Detainees also reported threats of severe violence and sexual assault made against them and their families. Khalid Sheikh Mohammed told the ICRC he was threatened with being brought to the “verge of death and back again.”
Nashiri was also reportedly threatened with a gun and a power drill.
‧ Confinement in a box and the use of cold water
Placing the subject inside a confined box to restrict their movement was approved by the Bush administration in the case of Abu Zubaydah.
Zubaydah says he was placed in number of different confinement boxes in an intense period of interrogation in Afghanistan in 2002. He told the ICRC that the boxes made it difficult to breathe and reopened wounds in his legs. He could not recall how long he spent in each confinement box, saying he might have passed out inside.
The use of insects inside the box was also approved, to exploit a phobia Abu Zubaydah had. This element was not eventually used, according to memos.
A number of those interviewed by the ICRC said they were often subjected to dousings in cold water during interrogation. Khalid Sheikh Mohammad’s codefendant Walid bin Attash said that for the first two weeks of his detention in Afghanistan, his naked body was wrapped in plastic after being doused, and kept inside the cold envelope of water for several minutes.
In November 2002, a suspected Afghan militant, Gul Rahman, died of hypothermia inside a CIA black site north of Kabul known as the “Salt Pit.” Rahman had been left in a cold cell, stripped from the waist down and had been doused in water, according to reporters.
‧ Stress positions
A variety of stress positions were used by the CIA. Ten terror suspects alleged to the ICRC that these included being told to stand upright and shackled to the ceiling for up to three days, and in some cases at intervals for more than three months.

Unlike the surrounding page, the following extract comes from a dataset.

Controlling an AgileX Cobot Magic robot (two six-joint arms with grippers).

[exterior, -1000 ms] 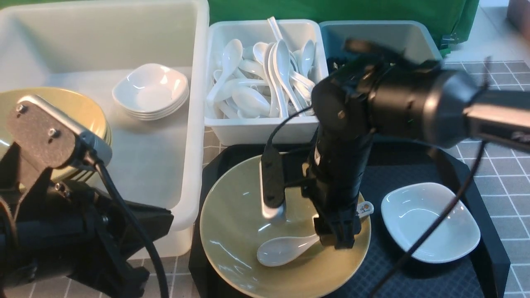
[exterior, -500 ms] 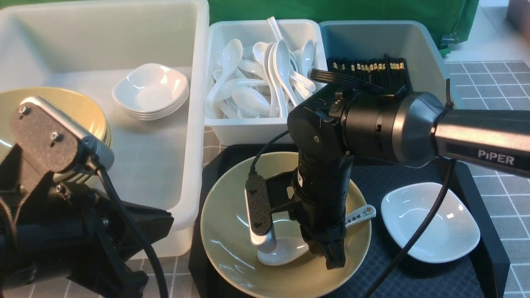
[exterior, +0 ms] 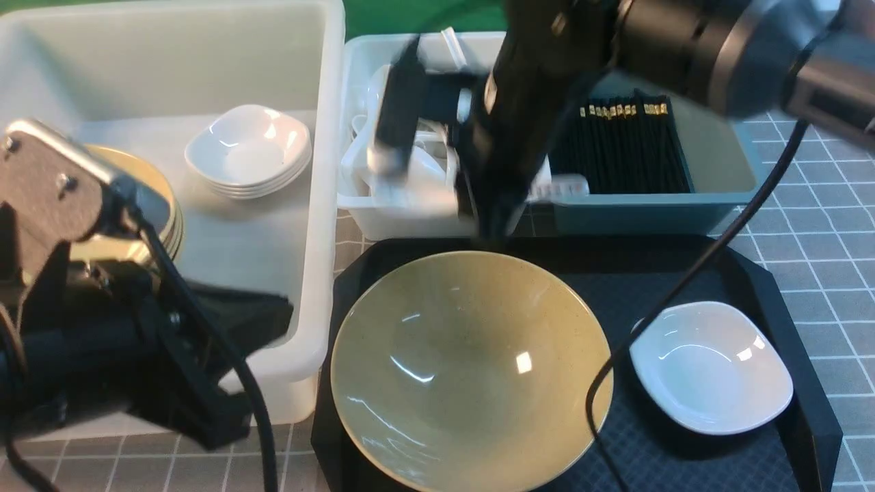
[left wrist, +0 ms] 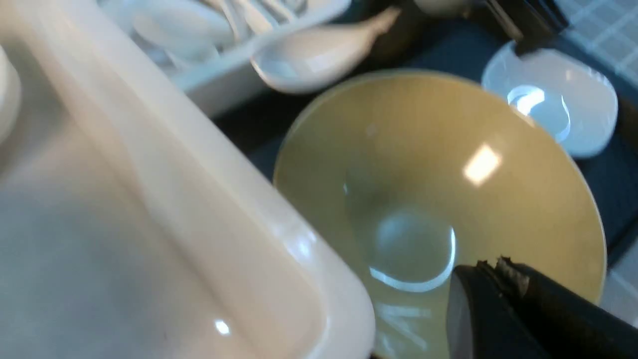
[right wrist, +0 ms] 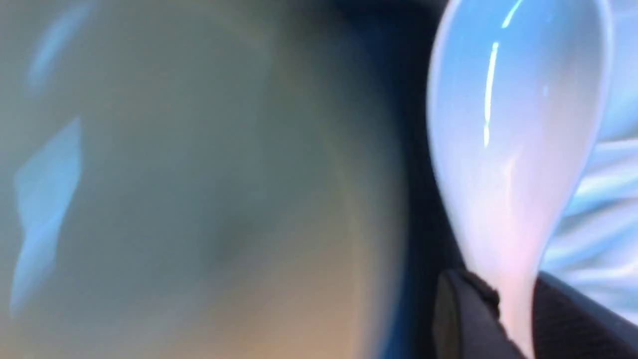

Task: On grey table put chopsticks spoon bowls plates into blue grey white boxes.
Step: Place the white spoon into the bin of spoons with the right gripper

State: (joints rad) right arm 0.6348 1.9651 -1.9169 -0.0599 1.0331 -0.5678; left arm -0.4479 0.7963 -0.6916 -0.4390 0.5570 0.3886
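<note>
My right wrist view shows the right tool (right wrist: 513,304) pinched tight on the handle of the spoon (right wrist: 513,124). In the front view that grip is only a blur by the near wall of the white box (exterior: 417,222). The left wrist view shows the left tool (left wrist: 493,271) closed and empty, near the yellow bowl (left wrist: 438,164).

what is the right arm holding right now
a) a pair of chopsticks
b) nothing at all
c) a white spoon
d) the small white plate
c: the right wrist view shows the white spoon with its handle pinched between the right arm's fingers, and the olive bowl in the front view has nothing in it.
</note>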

Other stress positions included being shackled to the floor with arms stretched over the head.
Three detainees interviewed by the ICRC said they were forced to urinate and defecate on themselves in these positions and were left standing in their own excrement.
The use of stress positions was designed to cause muscle fatigue, physical discomfort and exhaustion.
‧ Sleep deprivation
Sleep deprivation was employed routinely and was seen as a key tool in enhanced interrogations. Many of these techniques overlap with other interrogation procedures — the use of stress positions, and in particular shackling a standing detainee with his hands in front of his body.

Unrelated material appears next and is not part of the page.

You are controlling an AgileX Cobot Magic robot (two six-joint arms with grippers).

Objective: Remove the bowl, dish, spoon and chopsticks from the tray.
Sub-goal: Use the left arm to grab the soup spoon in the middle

Among the most infamous was the use of loud music and white noise, sometimes played for 24 hours a day on short loops. Cells were also reportedly kept deliberately cold to prevent detainees from falling asleep. The agency was authorized to keep a detainee awake for up to 180 hours — about a week and a half — but told the US Department of Justice it only kept three detainees awake for 96 hours maximum.

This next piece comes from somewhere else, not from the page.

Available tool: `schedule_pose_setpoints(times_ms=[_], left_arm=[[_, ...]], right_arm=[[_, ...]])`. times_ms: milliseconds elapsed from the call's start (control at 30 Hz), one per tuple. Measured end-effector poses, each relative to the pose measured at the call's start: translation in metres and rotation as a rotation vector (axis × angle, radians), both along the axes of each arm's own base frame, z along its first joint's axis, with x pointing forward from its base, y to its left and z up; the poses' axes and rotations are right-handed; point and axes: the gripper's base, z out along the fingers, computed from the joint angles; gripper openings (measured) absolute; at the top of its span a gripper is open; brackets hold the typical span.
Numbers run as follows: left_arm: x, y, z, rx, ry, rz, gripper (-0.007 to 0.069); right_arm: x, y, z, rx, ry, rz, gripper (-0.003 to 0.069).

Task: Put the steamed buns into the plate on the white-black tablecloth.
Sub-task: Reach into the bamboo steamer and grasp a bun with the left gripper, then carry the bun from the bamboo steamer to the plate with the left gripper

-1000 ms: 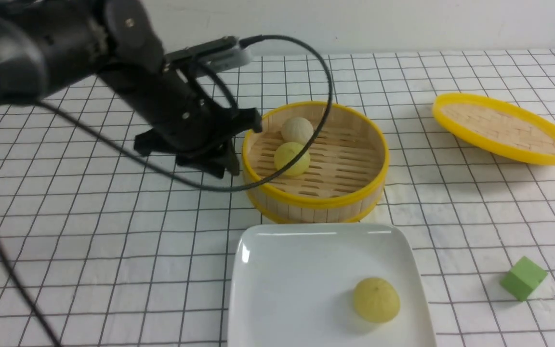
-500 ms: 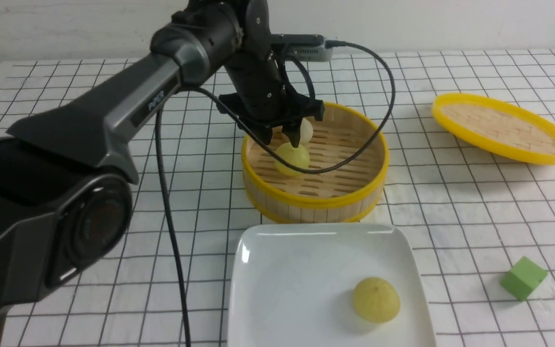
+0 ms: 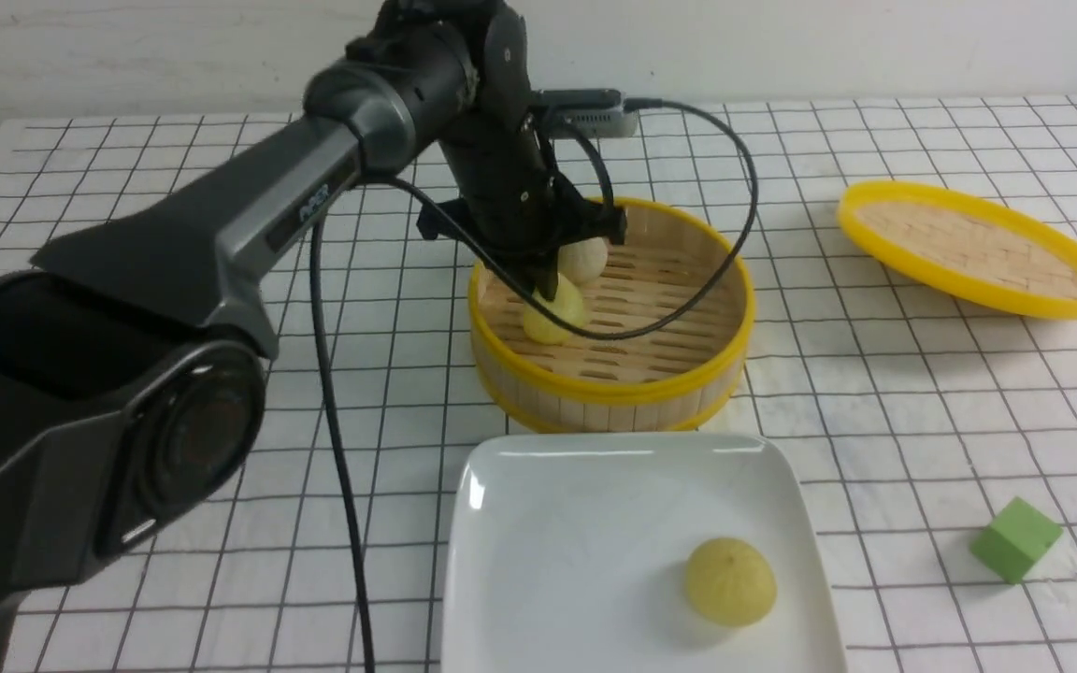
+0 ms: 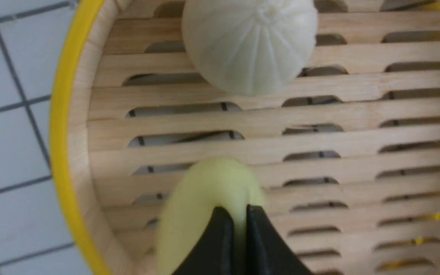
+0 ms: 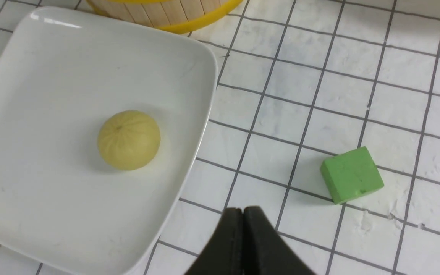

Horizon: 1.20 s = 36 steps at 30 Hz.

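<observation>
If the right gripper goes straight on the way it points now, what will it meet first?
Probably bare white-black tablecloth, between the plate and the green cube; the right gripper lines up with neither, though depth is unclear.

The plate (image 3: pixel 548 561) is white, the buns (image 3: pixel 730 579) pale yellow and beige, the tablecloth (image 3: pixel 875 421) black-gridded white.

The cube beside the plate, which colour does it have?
The cube is plain green; the right wrist view shows it best.

I count three buns: one yellow steamed bun (image 3: pixel 730 579), a second yellow steamed bun (image 3: pixel 546 322) and one white steamed bun (image 3: pixel 588 260). There is one white plate (image 3: pixel 576 542), one bamboo steamer basket (image 3: pixel 613 397), one basket lid (image 3: pixel 973 245), one green cube (image 3: pixel 1015 539) and one checked tablecloth (image 3: pixel 875 393)
</observation>
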Motion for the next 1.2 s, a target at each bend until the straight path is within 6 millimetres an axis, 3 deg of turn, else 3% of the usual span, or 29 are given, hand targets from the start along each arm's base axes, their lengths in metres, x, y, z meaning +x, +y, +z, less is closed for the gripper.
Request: schedule_pose_setpoints(times_ms=[33,133,233,300,367,467,567,600,633,700,733,767,833,1033,1200], left_arm=[[-0.002,0.001,0.007,-0.003,-0.010,0.000,0.0022],[-0.024,0.018,0.076,-0.003,-0.144,-0.010,0.0022],[-0.045,0.034,0.119,0.013,-0.247,-0.004,0.0022],[-0.061,0.044,0.137,0.009,-0.269,0.000,0.0022],[-0.075,0.048,0.142,-0.022,-0.241,-0.007,0.0022],[-0.096,0.050,0.130,-0.069,-0.136,-0.026,0.0022],[-0.118,0.043,0.086,-0.100,0.069,-0.084,0.0023],[-0.125,0.039,0.064,-0.084,0.143,-0.115,0.0023],[-0.125,0.038,0.060,-0.078,0.149,-0.124,0.0023],[-0.135,0.024,0.007,-0.031,0.239,-0.170,0.0027],[-0.136,0.023,0.004,-0.026,0.248,-0.173,0.0027],[-0.138,0.014,-0.018,-0.009,0.272,-0.183,0.0034],[-0.138,0.007,-0.033,0.003,0.284,-0.192,0.0047],[-0.138,-0.009,-0.053,0.006,0.271,-0.211,0.0180],[-0.130,-0.013,-0.038,-0.001,0.218,-0.225,0.0393]], right_arm=[[0.000,0.000,0.000,0.000,0.000,0.000,0.0011],[0.000,0.000,0.000,0.000,0.000,0.000,0.0014],[0.000,0.000,0.000,0.000,0.000,0.000,0.0015],[0.000,0.000,0.000,0.000,0.000,0.000,0.0018],[0.000,0.000,0.000,-0.001,0.000,0.000,0.0019],[0.000,0.000,0.000,-0.003,-0.002,0.000,0.0020],[0.000,0.000,0.000,-0.003,-0.002,0.000,0.0020],[0.000,0.000,0.000,-0.003,-0.002,0.000,0.0020],[0.000,0.000,0.000,-0.003,-0.002,0.000,0.0020],[0.000,0.000,0.000,-0.003,-0.003,-0.001,0.0020],[0.000,0.000,0.000,-0.003,-0.003,-0.001,0.0022],[0.000,0.000,0.000,-0.003,-0.003,-0.001,0.0023],[0.000,0.000,0.000,-0.003,-0.004,-0.001,0.0026],[0.001,0.000,0.000,-0.002,-0.007,-0.002,0.0036],[0.001,0.000,0.000,-0.002,-0.010,-0.003,0.0041]])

Eleven of the 14 detainees interviewed by the ICRC said they had been subjected to sleep deprivation.
One said: “If I started to fall asleep, a guard would come and spray water in my face.”
‧ Forced nudity and restricted diets
The CIA viewed certain techniques as “conditioning” measures, designed to get detainees used to their helplessness rather than yielding any intelligence value on their own. Sleep deprivation was in this category. So was stripping a detainee naked, which a 2005 memo from the Department of Justice to the CIA said carried the benefit of “reward[ing] detainees instantly with clothing for cooperation.” (While keeping a detainee naked “might cause embarrassment,” a Department of Justice lawyer wrote, it did not itself constitute “sexual abuse” or the threat of sexual abuse.)
Another “conditioning” technique involved feeding a detainee “a bland, commercial liquid meal” instead of normal food. The CIA set caloric intake guidelines — a recommended minimum was 1,500 calories daily — and relied on medical personnel, who are sworn to do no harm to their patients, to ensure detainees did not lose more than 10 percent of their body weight. A Department of Justice memo understood the dietary manipulation could “increase the effectiveness of other techniques, such as sleep deprivation.”